When the electric power grid reached Antigonish in 1931 the people of St. Andrews provided volunteer labour and local poles to run a 20-mile extension line to their community. Like many other rural communities in Canada, St. Andrews set up a mutual telephone system whereby each household wanting a phone contributed money and volunteered labour to help string wires. A house was built for a switchboard operator in lieu of having to pay for each call. A decade later a mile-long trench was dug by hand and a wooden pipeline was laid to take drinking water from the South River to the heart of the community. In 1933, the people of St. Andrews established their own credit union. The first loans of the St. Andrews Credit Union rarely exceeded $100, but these loans were crucial for the purchase of farm equipment and livestock, and the building of barns and houses. This early experience with cooperative activity in St. Andrews formed a laboratory for a group of professor priests at nearby St. Francis Xavier University who, under the banner of the “Antigonish Movement,” helped spread the development of producer, consumer and savings and credit cooperatives throughout Northeastern Nova Scotia in the 1930s and 40s (Boyd, 19491).
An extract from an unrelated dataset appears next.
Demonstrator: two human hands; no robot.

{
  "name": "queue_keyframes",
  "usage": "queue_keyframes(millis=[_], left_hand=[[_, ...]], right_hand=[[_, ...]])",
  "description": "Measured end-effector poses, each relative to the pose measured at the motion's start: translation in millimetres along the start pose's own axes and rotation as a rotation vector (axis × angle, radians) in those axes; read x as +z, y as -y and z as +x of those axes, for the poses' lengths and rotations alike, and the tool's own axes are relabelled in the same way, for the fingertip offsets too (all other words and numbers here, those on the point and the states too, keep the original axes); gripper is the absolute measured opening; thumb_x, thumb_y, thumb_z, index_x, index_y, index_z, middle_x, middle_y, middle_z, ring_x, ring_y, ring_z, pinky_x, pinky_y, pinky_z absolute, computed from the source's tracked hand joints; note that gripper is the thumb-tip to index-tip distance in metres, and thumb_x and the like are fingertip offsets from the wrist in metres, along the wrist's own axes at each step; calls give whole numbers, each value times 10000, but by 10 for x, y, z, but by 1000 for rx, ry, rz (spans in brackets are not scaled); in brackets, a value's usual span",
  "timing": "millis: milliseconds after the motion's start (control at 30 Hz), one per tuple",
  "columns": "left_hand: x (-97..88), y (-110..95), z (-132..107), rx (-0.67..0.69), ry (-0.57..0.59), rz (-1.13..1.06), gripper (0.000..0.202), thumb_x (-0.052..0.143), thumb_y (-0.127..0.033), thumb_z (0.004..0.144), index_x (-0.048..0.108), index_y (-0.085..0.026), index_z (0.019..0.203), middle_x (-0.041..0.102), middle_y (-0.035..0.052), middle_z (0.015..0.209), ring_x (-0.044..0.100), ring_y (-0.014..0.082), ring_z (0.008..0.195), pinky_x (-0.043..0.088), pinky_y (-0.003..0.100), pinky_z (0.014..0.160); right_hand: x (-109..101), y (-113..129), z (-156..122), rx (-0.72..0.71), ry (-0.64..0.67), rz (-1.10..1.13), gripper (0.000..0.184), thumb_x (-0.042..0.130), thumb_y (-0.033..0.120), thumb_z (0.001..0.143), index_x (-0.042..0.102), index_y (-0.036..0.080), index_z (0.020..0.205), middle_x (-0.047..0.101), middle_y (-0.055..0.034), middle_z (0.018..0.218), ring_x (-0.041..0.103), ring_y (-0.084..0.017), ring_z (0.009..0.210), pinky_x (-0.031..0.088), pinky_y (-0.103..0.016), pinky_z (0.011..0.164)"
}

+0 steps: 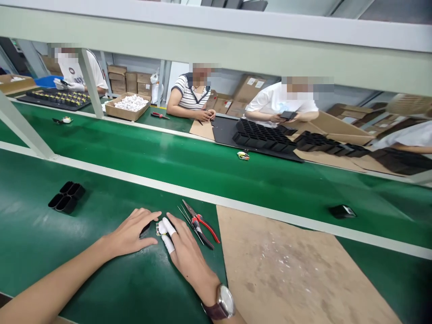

One hundred and fifty years after the arrival of the first Highland Scots, St. Andrews began to attract another group of industrious immigrants. In the aftermath of the Second World War thousands of Dutch farming families were looking for opportunities to farm in other countries and Canada was an attractive destination. Canadian churches were encouraged by the federal government to find sponsors for immigrants and search for suitable properties in their areas. Between 1950 and 1956, 110 Dutch families came to the Antigonish Diocese and 23 of these families settled in St. Andrews.
For these Dutch immigrants, life wasn’t much easier than it was for the early Scots. The Dutch were able to use their intensive farming techniques to make long abandoned land productive again, but it took years and many Dutch families had to rely on money borrowed from the parish priest and a helping hand from their Scottish-Canadian neighbours. It was not uncommon in the 1950s and 60s for long-time residents of St. Andrews to volunteer to help a Dutch family build a barn or replace a roof (MacDonald, 2000). Within a generation the Dutch had contributed to reshaping the dairy industry in the region. Until the 1950s, dairy production in Northeastern Nova Scotia had been very small scale with most households owning their own cow. The Dutch experience in dairy farming helped develop the dairy industry into one of the main engines of the St. Andrews economy.